**PROBLEM DESCRIPTION:**
Find each line in the records below that contains the word "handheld", and copy it out.

**SUPPLIED DATA:**
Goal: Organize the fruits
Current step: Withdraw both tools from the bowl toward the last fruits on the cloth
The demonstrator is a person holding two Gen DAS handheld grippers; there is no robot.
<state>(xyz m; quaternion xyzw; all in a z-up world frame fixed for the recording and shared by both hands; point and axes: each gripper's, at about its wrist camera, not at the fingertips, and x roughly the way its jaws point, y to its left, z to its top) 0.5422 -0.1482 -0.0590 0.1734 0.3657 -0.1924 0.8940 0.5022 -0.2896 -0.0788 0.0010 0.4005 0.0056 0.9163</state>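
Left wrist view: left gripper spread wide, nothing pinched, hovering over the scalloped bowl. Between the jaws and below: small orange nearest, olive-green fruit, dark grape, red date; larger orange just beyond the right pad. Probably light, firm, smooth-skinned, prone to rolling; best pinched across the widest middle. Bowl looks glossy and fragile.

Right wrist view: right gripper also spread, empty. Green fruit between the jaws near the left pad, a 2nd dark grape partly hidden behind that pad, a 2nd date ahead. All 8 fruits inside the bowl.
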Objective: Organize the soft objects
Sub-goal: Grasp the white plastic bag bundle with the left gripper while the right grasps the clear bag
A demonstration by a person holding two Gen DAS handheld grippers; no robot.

**TASK RESPONSE:**
The demonstrator is a person holding two Gen DAS handheld grippers; there is no robot.
A demonstration by a person holding two Gen DAS handheld grippers; no robot.

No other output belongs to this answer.